On the question of who will bear the additional cost of the measure, Al-Haddad explained that the market “distributes costs between traders and consumers based on the intensity of competition and the strength of demand,” noting that some traders may absorb a portion of the initial price increase, particularly those holding prior stock or operating with healthy profit margins. Over the medium term, however, he warned that “a significant proportion of these costs will be passed on to the end consumer,” since any increase in import costs moves gradually through the entire supply chain, from clearance and shipping to retail.
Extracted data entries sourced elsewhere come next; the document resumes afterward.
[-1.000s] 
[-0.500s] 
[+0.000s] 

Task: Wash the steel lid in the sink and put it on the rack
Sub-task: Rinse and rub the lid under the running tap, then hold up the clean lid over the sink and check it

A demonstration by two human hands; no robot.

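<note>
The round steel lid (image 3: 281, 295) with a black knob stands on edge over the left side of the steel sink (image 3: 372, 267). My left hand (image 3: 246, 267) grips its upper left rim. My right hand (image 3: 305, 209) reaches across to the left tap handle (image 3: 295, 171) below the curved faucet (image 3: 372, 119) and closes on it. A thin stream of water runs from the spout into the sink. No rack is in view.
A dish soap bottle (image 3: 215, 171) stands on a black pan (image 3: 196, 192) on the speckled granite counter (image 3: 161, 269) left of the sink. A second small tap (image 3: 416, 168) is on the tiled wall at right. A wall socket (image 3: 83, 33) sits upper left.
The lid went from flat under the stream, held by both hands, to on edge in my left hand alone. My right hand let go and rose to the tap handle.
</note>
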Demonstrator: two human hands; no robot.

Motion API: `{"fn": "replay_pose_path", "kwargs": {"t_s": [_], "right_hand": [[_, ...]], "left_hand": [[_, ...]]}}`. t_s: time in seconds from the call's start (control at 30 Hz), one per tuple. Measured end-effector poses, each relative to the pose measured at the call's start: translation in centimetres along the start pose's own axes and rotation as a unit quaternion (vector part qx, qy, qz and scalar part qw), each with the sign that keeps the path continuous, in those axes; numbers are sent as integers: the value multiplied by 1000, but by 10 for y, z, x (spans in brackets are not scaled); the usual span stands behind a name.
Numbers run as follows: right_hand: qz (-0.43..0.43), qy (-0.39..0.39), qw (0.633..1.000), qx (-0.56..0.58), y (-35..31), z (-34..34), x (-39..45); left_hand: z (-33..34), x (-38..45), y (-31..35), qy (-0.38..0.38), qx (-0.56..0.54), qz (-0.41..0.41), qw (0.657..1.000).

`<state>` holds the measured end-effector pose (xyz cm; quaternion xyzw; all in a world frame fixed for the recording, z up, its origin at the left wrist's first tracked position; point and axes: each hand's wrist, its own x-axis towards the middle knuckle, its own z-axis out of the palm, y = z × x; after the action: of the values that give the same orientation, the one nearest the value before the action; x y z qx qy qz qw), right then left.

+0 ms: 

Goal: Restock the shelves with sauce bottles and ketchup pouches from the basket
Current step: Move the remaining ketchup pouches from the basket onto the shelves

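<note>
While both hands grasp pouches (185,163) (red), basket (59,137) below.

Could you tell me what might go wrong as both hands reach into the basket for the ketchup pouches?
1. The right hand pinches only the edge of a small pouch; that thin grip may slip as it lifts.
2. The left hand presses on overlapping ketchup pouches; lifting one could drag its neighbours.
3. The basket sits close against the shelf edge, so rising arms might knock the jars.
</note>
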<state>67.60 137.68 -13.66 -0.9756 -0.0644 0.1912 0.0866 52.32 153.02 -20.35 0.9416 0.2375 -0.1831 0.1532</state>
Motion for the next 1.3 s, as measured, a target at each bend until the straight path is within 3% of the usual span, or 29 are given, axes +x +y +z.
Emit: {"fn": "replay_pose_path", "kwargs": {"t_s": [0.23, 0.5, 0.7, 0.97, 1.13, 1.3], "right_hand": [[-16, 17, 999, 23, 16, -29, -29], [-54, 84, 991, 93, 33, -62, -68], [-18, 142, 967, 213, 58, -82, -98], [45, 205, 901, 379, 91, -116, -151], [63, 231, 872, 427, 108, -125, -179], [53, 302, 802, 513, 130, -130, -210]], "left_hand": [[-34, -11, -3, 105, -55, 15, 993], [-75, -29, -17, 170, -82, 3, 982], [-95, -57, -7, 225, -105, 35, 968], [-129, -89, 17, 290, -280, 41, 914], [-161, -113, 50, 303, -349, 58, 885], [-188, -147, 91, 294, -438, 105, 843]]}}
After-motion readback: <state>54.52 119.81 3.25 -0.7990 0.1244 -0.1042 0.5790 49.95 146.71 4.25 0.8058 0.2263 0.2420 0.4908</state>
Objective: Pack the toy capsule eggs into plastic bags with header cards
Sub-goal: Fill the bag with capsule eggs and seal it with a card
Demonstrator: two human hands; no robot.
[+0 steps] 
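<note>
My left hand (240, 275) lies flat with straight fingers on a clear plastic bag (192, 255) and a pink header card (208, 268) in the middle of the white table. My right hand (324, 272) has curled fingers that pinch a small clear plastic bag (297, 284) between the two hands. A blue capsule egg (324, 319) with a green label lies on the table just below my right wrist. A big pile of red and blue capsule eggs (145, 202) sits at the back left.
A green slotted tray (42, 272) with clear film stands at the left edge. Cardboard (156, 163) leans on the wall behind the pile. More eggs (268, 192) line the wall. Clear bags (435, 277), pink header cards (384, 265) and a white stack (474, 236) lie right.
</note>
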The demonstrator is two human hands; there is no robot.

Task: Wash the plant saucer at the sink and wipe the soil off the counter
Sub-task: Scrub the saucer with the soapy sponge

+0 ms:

Al-Haddad estimates that non-essential imported goods are likely to see price hikes ranging from 5 to 20 percent depending on the type of product and the level of market competition, with these increases filtering down to the end consumer in a phased manner. Ultimately, the ordinary Yemenis continue to bear the cost of sustained political and economic instability.
These concerns are compounded by the reality that the improvement in the riyal's exchange rate over recent months has failed to translate into lower prices. Al-Haddad notes that “prices are not tied solely to the exchange rate,” since many goods currently in the market were imported when the dollar was at higher levels. Transportation, shipping, energy, and commercial risk costs also remain elevated, limiting the extent to which exchange rate improvements translate into relief for ordinary domestic consumers.
Al-Haddad noted that in unstable markets like Yemen, traders approach any improvement in the exchange rate with caution, and “do not move quickly to lower prices unless they sense genuine and sustained stability in the exchange rate and supply chains, alongside clarity in economic policies.” This means that the market tends to respond quickly to cost increases but not as quickly to currency appreciation, a dynamic that makes the customs dollar decision all the more detrimental for the public which is left with little room to absorb this additional pressure.
Al-Saqqaf agreed with this assessment, arguing that official claims of exempting basic goods from the impact is “not realistic in practice,” since most imports in Yemen are linked to daily essentials or to services connected to them, including transportation, spare parts, medicines, and food products. From this perspective, the indirect effect of the customs dollar hike could leave a wider imprint than the list of goods directly subjects to customs duties.
Dr. Abu Holika outlined two channels through which the price impact will be felt. The first is direct, through rising prices for non-essential goods such as vehicles, electronics, and construction materials. The second is indirect, through higher transportation and distribution costs following a 24.5 percent increase in the price of imported diesel. He warned that rising transport costs will affect even exempt basic goods, since they rely on diesel for shipping and movement from ports to markets, and cautioned that a new inflationary wave could further erode the purchasing power of citizens already stretched to their limits.
The impact of liberalizing the customs dollar therefore cannot be confined to the direct relationship between customs and luxury goods. The Yemeni market operates within a web of interconnected costs that begins with the exchange rate and customs clearance, runs through shipping, energy, and transportation, and ends with final prices on shop shelves. In an environment of weak oversight and declining purchasing power, the risk of this decision feeding through to consumers is greater than the government's administrative capacity to contain it within the bounds of non-essential goods. It is the Yemeni family at the end of that chain, not the importer or the policymaker, who will feel the difference most acutely.